En 2025, l’or avait généré plus de 776 milliards de FCFA de recettes au profit du budget de l’État du Burkina Faso, au 31 décembre 2025, contre 612,21 milliards de FCFA en 2024. Si ces résultats renforcent le statut de balance commerciale excédentaire du pays, dans le domaine de l’employabilité, le secteur met également en valeur les compétences locales.

En effet, en vertu du nouveau code minier de 2024, adopté sous l’impulsion du Président du Faso, le Camarade Capitaine Ibrahim TRAORÉ, les sociétés minières sont désormais davantage tenues de valoriser les compétences nationales et de favoriser l’emploi de la main-d’œuvre qualifiée burkinabè.

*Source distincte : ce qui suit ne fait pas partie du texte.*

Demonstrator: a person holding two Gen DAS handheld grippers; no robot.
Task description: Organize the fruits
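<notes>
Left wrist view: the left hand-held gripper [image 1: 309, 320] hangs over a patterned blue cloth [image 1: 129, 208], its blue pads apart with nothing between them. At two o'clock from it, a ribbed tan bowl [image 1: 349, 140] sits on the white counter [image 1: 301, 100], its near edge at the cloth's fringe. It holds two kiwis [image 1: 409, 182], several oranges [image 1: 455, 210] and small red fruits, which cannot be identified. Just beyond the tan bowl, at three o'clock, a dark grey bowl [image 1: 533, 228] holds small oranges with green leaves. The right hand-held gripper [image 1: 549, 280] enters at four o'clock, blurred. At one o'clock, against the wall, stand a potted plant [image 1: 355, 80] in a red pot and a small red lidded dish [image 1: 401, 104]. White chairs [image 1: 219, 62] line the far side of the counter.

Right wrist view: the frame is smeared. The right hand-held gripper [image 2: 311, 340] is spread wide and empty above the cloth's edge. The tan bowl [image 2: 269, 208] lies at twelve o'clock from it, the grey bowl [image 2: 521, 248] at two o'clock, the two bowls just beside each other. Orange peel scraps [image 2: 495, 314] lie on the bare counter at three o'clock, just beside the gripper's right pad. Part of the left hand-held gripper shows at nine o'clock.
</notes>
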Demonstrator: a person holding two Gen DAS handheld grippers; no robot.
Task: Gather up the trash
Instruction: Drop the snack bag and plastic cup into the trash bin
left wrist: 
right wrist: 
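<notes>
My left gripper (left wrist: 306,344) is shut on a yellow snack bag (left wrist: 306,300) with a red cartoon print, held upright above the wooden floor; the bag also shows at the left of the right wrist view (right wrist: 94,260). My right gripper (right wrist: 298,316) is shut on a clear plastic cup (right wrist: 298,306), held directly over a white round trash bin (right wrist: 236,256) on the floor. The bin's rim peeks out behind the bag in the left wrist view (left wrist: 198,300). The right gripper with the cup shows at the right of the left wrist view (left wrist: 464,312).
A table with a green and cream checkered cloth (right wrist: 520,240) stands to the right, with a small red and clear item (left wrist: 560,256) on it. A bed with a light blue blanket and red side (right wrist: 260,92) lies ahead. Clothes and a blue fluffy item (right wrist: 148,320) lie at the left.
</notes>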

Dans le contexte de ce nouveau code minier, l’application des textes semble être suivie à la lettre. Les données du rapport 2024 de l’Initiative pour la Transparence dans les Industries Extractives (ITIE-BF) illustrent cette évolution. Sur les quinze sociétés minières retenues pour la comparaison, treize ont déclaré employer 10 158 personnes, dont 96,68 % de nationalité burkinabè.

Le rapport de cette structure rattachée au ministère de l’Économie et des Finances révèle donc que la main-d’œuvre qualifiée locale est bien promue au sein des industries extractives sur le plan national.

Si l’ambition du gouvernement est de renforcer l’employabilité des jeunes, elle concourt également au transfert de savoir-faire. Une action qui pourrait appuyer la volonté politique du Chef de l’État d’affirmer la souveraineté nationale dans le secteur minier, avec dans le viseur une dizaine de mines industrielles d’ici 2030, conformément au Plan national développement (R.E.L.A.N.C.E) 2026-2030 porté par l’État burkinabè.

Ainsi, porté par la vision du Chef de l’État, le secteur minier burkinabè s’impose progressivement comme un pilier de la marche vers la souveraineté économique. Recettes budgétaires en hausse, emplois créés, savoir-faire transmis : autant de jalons qui, à l’horizon 2030, devraient conforter la place du Faso parmi les nations africaines maîtresses de leurs ressources.